## Excerpted records

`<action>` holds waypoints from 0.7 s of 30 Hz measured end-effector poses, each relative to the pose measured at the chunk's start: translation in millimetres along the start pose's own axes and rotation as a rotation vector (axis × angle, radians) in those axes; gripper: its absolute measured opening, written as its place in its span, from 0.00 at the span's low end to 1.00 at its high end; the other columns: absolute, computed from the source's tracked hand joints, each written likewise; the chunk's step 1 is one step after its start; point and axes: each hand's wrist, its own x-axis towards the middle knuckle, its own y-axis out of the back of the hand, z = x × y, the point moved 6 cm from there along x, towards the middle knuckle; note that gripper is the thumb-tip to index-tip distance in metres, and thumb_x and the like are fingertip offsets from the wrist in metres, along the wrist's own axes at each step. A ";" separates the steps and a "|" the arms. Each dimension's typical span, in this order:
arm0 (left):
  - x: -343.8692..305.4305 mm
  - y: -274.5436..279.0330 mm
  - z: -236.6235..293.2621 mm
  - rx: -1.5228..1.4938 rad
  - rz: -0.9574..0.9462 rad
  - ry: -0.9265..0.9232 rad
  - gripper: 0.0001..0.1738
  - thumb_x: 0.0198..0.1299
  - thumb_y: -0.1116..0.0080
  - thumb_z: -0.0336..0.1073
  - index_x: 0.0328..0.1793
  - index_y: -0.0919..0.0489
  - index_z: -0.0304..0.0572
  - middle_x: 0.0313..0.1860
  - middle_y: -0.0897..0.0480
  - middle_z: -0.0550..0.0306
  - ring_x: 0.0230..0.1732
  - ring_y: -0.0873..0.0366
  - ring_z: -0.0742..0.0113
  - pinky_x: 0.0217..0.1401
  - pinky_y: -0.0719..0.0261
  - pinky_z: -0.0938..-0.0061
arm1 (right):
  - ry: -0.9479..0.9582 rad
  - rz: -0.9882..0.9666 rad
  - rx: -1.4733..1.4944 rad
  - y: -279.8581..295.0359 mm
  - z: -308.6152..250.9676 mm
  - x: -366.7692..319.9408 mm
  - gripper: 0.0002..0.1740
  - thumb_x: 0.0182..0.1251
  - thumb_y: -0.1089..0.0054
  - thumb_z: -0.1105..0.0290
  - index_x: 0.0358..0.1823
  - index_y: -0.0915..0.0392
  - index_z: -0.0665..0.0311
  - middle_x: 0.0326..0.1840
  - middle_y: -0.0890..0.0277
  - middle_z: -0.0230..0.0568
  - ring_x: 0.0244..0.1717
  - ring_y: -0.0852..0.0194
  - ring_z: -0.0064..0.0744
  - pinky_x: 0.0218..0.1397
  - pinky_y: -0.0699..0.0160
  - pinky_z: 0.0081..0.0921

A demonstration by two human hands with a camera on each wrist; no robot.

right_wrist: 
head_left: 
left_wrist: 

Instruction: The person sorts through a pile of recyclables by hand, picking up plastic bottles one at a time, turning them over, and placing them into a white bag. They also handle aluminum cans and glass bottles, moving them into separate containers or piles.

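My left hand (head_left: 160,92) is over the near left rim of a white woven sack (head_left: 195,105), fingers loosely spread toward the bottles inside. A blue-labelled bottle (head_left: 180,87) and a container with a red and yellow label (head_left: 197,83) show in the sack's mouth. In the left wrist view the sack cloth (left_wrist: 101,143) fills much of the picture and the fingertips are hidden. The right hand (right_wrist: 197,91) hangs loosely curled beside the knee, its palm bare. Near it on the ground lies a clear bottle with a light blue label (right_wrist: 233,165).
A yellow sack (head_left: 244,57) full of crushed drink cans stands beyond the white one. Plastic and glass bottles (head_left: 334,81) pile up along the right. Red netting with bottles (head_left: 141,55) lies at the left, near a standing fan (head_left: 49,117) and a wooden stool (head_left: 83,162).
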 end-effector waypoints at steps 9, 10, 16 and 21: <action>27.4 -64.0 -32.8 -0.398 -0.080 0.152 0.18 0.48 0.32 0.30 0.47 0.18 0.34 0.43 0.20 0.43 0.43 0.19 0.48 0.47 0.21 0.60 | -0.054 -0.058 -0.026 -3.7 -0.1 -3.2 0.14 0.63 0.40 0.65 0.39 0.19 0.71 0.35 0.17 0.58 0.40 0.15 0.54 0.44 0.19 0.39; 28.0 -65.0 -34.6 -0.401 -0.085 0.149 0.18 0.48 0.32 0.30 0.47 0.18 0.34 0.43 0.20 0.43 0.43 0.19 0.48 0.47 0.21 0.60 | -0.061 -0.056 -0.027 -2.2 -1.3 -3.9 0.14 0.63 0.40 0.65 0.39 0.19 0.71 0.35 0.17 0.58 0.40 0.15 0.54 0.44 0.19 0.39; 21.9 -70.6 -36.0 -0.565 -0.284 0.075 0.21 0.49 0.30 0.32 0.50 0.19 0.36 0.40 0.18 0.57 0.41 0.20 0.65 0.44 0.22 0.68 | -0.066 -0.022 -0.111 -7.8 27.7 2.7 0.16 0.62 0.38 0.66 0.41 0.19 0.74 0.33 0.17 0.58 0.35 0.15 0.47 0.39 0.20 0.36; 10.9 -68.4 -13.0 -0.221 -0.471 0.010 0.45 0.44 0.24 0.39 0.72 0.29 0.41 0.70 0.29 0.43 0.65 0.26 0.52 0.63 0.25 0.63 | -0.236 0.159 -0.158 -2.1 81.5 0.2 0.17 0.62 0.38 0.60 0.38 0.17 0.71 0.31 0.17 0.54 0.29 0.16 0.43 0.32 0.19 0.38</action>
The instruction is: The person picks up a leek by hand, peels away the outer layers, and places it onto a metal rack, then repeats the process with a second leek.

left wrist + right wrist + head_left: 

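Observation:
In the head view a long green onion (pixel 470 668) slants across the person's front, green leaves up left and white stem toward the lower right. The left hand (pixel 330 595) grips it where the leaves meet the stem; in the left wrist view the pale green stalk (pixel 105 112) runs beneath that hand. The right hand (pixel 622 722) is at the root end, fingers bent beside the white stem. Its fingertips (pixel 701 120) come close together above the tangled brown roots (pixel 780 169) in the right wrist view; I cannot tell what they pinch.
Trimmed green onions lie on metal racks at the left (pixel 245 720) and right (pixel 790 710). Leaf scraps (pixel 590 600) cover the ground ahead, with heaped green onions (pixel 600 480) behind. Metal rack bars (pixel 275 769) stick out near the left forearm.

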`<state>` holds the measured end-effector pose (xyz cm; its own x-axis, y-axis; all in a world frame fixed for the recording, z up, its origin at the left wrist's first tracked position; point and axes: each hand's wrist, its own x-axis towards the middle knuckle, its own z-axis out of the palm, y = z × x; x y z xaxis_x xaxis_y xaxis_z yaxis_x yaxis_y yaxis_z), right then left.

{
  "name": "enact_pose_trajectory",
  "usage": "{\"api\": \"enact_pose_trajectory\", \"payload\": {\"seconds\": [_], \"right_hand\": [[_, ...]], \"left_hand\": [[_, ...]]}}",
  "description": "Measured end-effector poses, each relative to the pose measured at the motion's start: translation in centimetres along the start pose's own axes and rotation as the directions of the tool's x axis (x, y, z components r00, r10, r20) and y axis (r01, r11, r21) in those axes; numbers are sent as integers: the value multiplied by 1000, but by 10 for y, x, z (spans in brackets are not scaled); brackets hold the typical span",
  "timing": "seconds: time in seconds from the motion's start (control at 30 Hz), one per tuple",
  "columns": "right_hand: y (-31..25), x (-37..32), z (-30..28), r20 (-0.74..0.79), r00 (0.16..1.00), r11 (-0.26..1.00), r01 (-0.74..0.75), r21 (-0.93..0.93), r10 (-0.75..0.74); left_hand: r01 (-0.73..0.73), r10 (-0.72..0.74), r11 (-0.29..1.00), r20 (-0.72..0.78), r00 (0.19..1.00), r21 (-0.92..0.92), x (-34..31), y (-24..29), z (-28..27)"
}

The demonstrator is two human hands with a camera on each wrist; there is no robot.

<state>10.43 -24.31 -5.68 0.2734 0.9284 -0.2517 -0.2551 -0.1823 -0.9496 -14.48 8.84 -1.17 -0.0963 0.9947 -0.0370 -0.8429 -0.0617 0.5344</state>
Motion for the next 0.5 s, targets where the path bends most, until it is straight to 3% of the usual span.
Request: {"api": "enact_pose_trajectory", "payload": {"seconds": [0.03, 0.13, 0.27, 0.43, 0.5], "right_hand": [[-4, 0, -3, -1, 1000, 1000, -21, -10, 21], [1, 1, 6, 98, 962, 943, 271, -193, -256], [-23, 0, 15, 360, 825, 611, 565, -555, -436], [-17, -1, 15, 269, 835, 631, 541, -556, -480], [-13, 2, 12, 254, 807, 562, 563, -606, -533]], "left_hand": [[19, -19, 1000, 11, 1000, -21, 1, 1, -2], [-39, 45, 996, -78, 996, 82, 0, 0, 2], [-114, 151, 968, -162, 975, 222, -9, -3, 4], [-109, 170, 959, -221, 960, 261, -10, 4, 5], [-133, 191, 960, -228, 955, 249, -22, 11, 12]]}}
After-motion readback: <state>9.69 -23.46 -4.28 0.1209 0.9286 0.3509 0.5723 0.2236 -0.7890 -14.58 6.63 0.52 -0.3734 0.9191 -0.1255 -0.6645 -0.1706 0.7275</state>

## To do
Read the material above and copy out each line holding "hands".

## Exercise solution
A demonstration by two human hands with a camera on each wrist; no robot.
The demonstrator is two human hands with a camera on each wrist; there is no robot.

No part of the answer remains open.